— Ну да, — ответил Эф.
— И как там? Я здесь один из последних.
— Из последних? — переспросил Эф.
Он только сейчас различил контуры ветхих палаток и конурок из картонных коробок, стоявших поблизости. Спустя несколько секунд появилось еще несколько призрачных фигур. Это были «люди-кроты» эпохи Джулиани,{6} обитатели городской пучины, обездоленные, лишенные всяких прав, реальные следствия теории «разбитых окон».{7} Вот куда они забились в конце концов — на самое городское дно, где было тепло круглые сутки, изо дня в день, даже в самые жуткие зимние холода. При некотором везении и определенном опыте в таких подземных «стоянках» можно было жить по шесть месяцев кряду, а то и больше. Некоторые же кроты, те, что держались подальше от шумных станций, оставались здесь годами, ни разу не попадаясь на глаза ремонтных бригад.
Безум-Ник взирал на Эфа, слегка повернув голову, чтоб было удобнее его единственному зрячему глазу — второй скрывался под молочным, зернистым, как рисовая каша, бельмом.
— Ну да. Большинство колонии разбежалось — прям как крысы. Да, парень, так-то. Исчезнули, побросав свои очень даже приличные ценности.
Он широким жестом обвел кучи валявшегося здесь барахла: рваные спальные мешки, грязные башмаки, несколько потрепанных пальто. Фет почувствовал острый приступ жалости. Он знал: эти вещи представляли собой все земные блага, все имущество тех, кто недавно покинул сей мир.
Безум-Ник улыбнулся, но без тени улыбки на лице.
— Необычно, парень, да? Просто мороз по коже.
Фет вспомнил статью, которую прочитал когда-то в журнале «Нэшнл джиогрэфик», — а может, он видел этот сюжет по каналу «История», — где рассказывалось об одной колонии переселенцев, обосновавшейся в Новом свете еще в доамериканские времена, вроде бы на острове Роанок. В один прекрасный день эта колония исчезла. Более ста человек сгинули невесть куда, бросив все свои пожитки и не оставив никаких намеков на то, что означал этот внезапный и таинственный исход, кроме двух загадочных надписей: слова «Кроатон», начертанного на одном из столбов в покинутом форте, и трех букв «кро», прорезанных в коре стоявшего неподалеку дерева.
Фет снова устремил взор к мозаичным инициалам «SF», выложенным плиткой высоко на стене.
— А ведь я тебя знаю, — сказал Эф, держась на дипломатическом расстоянии от истекающего вонью Безум-Ника. — Я тебя видел в этих местах… То есть не здесь, а там, на улице. — Эф ткнул пальцем вверх, в сторону поверхности. — Ты обычно ходишь с картонкой, на которой написано: «Бог следит за вами», или что-то в этом роде.

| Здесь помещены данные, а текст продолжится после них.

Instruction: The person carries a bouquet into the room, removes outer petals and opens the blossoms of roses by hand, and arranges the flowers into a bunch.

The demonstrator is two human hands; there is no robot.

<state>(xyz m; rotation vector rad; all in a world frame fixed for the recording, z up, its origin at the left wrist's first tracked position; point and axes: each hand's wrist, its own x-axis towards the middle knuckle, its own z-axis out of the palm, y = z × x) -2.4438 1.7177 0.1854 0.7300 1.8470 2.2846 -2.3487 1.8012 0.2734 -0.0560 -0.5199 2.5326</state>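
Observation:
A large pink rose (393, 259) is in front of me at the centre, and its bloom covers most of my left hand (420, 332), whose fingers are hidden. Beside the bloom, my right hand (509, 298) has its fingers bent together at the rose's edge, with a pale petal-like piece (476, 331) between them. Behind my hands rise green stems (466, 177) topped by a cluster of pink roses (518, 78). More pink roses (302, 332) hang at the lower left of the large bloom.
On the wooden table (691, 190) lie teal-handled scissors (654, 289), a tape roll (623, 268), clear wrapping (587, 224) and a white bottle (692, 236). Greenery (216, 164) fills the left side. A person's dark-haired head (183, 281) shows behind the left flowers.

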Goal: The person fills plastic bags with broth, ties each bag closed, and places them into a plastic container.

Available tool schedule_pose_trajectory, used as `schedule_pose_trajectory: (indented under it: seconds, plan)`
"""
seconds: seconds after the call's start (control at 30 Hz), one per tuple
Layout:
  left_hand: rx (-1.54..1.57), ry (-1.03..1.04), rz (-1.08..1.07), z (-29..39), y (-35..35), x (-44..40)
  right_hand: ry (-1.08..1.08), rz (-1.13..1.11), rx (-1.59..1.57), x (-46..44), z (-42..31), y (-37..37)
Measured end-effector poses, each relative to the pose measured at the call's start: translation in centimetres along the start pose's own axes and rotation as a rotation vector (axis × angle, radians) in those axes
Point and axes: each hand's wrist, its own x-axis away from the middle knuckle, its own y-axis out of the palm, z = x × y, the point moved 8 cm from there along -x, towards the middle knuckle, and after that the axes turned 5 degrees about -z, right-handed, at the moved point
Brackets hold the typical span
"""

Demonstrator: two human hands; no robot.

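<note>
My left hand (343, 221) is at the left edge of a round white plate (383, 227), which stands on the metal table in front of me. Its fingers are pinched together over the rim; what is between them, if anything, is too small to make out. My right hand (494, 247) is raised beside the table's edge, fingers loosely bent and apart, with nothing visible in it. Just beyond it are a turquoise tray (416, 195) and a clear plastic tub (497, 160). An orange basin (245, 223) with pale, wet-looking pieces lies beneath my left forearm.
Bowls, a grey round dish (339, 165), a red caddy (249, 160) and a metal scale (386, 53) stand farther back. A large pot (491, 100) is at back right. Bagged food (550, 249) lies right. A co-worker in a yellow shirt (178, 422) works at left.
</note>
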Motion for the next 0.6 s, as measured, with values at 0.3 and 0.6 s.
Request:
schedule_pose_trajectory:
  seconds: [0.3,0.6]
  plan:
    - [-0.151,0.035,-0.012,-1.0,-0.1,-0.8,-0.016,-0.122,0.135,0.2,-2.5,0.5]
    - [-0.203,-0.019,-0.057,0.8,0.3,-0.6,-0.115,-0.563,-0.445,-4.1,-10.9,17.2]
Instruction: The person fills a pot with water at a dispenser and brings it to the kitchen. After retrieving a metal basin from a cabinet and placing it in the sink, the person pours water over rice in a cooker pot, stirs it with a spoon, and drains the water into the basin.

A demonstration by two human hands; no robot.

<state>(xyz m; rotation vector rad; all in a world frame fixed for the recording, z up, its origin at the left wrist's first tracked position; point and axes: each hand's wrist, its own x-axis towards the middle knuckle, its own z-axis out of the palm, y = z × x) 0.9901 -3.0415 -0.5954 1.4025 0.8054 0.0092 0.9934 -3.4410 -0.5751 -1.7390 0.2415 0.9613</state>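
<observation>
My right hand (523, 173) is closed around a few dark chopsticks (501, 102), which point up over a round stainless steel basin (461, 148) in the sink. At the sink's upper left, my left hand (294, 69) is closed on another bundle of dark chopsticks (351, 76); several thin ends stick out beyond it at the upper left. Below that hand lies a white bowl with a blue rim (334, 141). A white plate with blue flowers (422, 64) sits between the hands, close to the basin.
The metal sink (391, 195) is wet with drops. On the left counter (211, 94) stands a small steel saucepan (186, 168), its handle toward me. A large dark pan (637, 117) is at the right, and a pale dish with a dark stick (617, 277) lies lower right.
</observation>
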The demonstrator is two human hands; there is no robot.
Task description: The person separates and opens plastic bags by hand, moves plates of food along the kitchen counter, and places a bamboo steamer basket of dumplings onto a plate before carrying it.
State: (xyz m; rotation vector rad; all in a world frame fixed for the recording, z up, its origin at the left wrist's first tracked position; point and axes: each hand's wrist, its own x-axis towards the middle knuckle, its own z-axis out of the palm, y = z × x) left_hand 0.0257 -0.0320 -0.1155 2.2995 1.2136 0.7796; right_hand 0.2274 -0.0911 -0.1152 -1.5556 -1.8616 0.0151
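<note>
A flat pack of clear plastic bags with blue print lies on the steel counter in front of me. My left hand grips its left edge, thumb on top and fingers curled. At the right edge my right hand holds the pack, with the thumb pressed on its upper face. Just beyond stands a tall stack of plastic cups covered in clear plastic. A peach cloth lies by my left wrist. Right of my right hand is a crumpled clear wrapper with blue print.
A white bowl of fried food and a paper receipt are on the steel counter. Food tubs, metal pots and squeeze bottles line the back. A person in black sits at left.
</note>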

Безум-Ник улыбнулся, подтвердив едва ли не полное отсутствие зубов во рту, нырнул в свою пещеру и, гордый от того, что его признали знаменитостью, вытащил нарисованный от руки плакатик. Ярко-красными буквами там было начертано: «Бог следит за вами!!!» — именно так, с тремя восклицаниями, добавленными для усиления.
По сути, Безум-Ник был фанатиком, в своем исступлении почти дошедшим уже до мании величия. Здесь, внизу, он был изгоем из изгоев. Жил под землей столь же долго, как и все остальные, а может, гораздо дольше. Он утверждал, что может добраться до любой точки города, не выходя на поверхность, — и все же ему явно не хватало умения мочиться, не орошая носки собственных башмаков.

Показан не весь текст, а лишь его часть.